I'm performing a simple task of uploading a file using Python requests library. I searched Stack Overflow and no one seemed to have the same problem, namely, that the file is not received by the server:
import requests
url='http://nesssi.cacr.caltech.edu/cgi-bin/getmulticonedb_release2.cgi/post'
files={'files': open('file.txt','rb')}
values={'upload_file' : 'file.txt' , 'DB':'photcat' , 'OUT':'csv' , 'SHORT':'short'}
r=requests.post(url,files=files,data=values)
I'm filling the value of 'upload_file' keyword with my filename, because if I leave it blank, it says
Error - You must select a file to upload!
And now I get
File file.txt of size bytes is uploaded successfully!
Query service results: There were 0 lines.

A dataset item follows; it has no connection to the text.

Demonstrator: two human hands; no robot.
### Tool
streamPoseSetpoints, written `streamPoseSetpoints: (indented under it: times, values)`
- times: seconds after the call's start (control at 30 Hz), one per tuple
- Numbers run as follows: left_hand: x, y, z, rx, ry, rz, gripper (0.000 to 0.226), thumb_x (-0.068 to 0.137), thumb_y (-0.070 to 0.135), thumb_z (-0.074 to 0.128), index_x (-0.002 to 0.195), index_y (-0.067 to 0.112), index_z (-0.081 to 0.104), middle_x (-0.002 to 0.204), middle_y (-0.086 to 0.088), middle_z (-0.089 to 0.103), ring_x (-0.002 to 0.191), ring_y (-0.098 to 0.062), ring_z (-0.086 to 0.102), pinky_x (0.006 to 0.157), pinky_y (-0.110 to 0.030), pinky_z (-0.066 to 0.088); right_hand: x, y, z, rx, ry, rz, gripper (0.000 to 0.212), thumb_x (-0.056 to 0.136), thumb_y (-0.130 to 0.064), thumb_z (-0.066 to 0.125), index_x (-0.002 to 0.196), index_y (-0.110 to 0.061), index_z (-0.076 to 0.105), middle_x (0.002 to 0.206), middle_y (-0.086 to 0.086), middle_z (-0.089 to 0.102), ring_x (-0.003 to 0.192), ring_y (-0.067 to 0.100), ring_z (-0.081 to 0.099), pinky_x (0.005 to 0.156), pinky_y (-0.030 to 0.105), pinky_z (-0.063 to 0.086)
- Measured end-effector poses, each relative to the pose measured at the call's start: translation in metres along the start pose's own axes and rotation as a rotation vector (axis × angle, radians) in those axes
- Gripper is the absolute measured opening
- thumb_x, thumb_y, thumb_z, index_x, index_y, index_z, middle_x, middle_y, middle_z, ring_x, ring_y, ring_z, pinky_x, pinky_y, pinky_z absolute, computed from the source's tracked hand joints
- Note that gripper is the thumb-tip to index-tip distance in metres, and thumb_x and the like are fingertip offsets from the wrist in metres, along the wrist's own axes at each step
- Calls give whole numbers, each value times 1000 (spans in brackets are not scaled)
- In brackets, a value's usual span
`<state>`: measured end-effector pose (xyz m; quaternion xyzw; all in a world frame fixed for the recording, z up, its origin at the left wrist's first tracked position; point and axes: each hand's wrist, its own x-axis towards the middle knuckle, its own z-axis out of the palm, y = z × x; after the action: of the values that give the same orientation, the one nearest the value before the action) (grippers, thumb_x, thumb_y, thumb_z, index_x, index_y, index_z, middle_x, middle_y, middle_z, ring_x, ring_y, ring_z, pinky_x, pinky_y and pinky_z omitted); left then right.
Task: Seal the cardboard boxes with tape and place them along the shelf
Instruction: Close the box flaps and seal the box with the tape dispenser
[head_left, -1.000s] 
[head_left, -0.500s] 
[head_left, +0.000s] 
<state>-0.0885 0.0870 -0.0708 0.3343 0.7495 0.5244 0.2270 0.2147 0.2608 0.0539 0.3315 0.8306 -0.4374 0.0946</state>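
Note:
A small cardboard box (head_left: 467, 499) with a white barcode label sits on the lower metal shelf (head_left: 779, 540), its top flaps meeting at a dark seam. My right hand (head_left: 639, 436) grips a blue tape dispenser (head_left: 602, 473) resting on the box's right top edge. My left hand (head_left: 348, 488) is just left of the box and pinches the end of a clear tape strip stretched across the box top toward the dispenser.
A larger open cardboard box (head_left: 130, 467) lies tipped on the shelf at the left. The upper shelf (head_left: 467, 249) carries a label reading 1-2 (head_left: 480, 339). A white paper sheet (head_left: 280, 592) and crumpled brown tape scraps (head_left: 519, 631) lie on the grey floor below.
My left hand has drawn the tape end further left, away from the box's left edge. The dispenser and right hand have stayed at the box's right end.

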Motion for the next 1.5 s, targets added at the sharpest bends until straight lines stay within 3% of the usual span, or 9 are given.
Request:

Which comes up only if the file is empty. So I'm stuck as to how to send my file successfully. I know that the file works because if I go to this website and manually fill in the form it returns a nice list of matched objects, which is what I'm after. I'd really appreciate all hints.
Some other threads related (but not answering my problem):
Send file using POST from a Python script
http://docs.python-requests.org/en/latest/user/quickstart/#response-content
Uploading files using requests and send extra data
http://docs.python-requests.org/en/latest/user/advanced/#body-content-workflow
If upload_file is meant to be the file, use:
files = {'upload_file': open('file.txt','rb')}
values = {'DB': 'photcat', 'OUT': 'csv', 'SHORT': 'short'}
r = requests.post(url, files=files, data=values)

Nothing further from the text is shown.